Content starts
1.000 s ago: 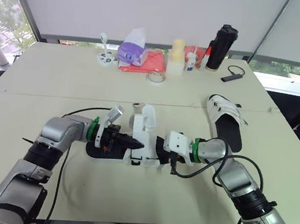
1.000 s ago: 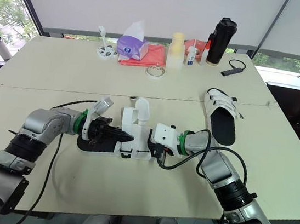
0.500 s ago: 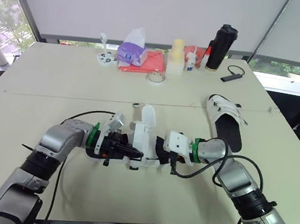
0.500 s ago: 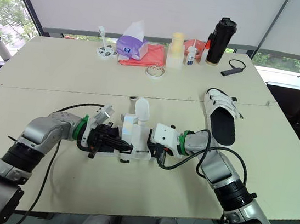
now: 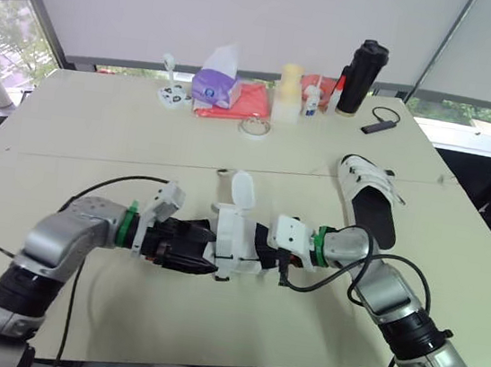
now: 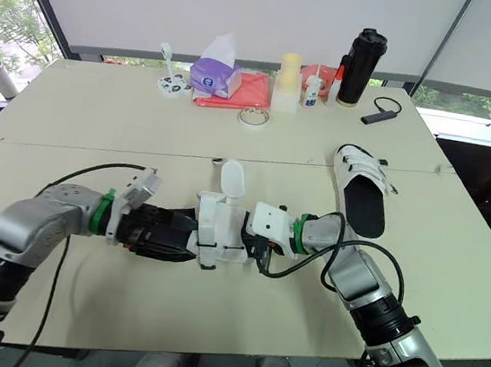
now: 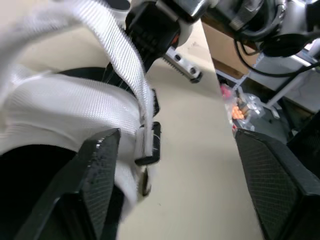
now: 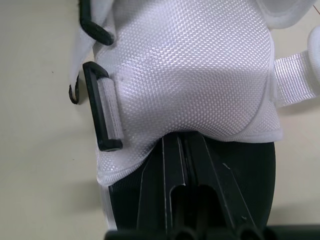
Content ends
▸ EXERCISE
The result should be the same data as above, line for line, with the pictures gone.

▸ RESPONSE TO THIS EXERCISE
1.000 s ago: 
1.000 s ago: 
0.500 s ago: 
0.500 s ago: 
now: 
now: 
now: 
now: 

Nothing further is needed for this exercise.